> [Given material]:
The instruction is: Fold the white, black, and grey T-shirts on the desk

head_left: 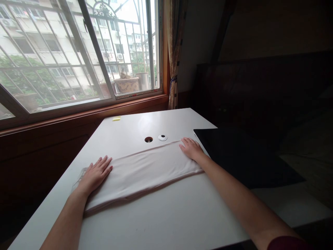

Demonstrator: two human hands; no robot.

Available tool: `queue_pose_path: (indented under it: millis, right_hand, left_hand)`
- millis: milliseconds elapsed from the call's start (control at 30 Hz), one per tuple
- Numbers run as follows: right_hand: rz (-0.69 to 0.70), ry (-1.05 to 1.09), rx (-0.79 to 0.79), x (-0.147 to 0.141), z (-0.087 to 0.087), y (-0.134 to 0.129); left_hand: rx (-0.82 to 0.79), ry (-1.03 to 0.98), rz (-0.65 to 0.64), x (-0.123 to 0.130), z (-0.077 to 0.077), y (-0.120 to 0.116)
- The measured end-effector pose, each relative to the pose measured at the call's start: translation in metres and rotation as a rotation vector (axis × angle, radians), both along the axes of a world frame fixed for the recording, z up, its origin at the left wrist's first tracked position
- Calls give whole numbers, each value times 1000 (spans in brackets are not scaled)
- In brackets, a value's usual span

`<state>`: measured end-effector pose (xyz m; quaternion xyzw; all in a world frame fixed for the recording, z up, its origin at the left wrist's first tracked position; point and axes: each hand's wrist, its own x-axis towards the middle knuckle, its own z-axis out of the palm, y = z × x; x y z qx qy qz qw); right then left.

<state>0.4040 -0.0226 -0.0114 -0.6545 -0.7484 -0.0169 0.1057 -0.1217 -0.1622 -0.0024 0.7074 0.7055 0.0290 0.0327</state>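
A pale, off-white cloth (148, 173), folded into a long flat strip, lies across the white table (156, 218). Its surface shows light wrinkles, and layered edges run along the near side. My left hand (96, 173) rests flat on the strip's left end with fingers stretched out. At the opposite end, my right hand (191, 148) lies palm down with its fingers extended near the far edge. Something thin and greyish, perhaps part of the cloth, pokes out beyond my left hand; I cannot make it out.
Past the cloth are a round hole (148, 139) in the tabletop and a white round cap (162, 138). A yellow sticky note (116, 118) lies near the far left corner. A black flat sheet (241, 156) covers the right side. Behind stand a barred window (109, 52) and a curtain (174, 55).
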Motion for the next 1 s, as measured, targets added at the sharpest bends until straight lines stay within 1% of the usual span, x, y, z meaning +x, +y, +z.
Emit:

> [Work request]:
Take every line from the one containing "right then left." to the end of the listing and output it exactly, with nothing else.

> [Task result]:
`<state>`: measured end-effector pose (xyz m; quaternion xyzw; all in a world frame fixed for the recording, z up, its origin at the left wrist's first tracked position; point and axes: each hand's wrist, its own x-axis towards the middle knuckle, its own z-axis out of the palm, y = z × x; x y z qx qy qz qw); right then left.

<state>0.4040 -0.0226 -0.0114 -0.6545 -0.7484 -0.0169 0.1057 -0.1217 -0.1622 -0.0024 0.7074 0.7055 0.0290 0.0327</state>
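A pale, off-white cloth (148, 173), folded into a long flat strip, lies across the white table (156, 218). Its surface shows light wrinkles, and layered edges run along the near side. My left hand (96, 173) rests flat on the strip's left end with fingers stretched out. At the opposite end, my right hand (191, 148) lies palm down with its fingers extended near the far edge. Something thin and greyish, perhaps part of the cloth, pokes out beyond my left hand; I cannot make it out.
Past the cloth are a round hole (148, 139) in the tabletop and a white round cap (162, 138). A yellow sticky note (116, 118) lies near the far left corner. A black flat sheet (241, 156) covers the right side. Behind stand a barred window (109, 52) and a curtain (174, 55).
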Motion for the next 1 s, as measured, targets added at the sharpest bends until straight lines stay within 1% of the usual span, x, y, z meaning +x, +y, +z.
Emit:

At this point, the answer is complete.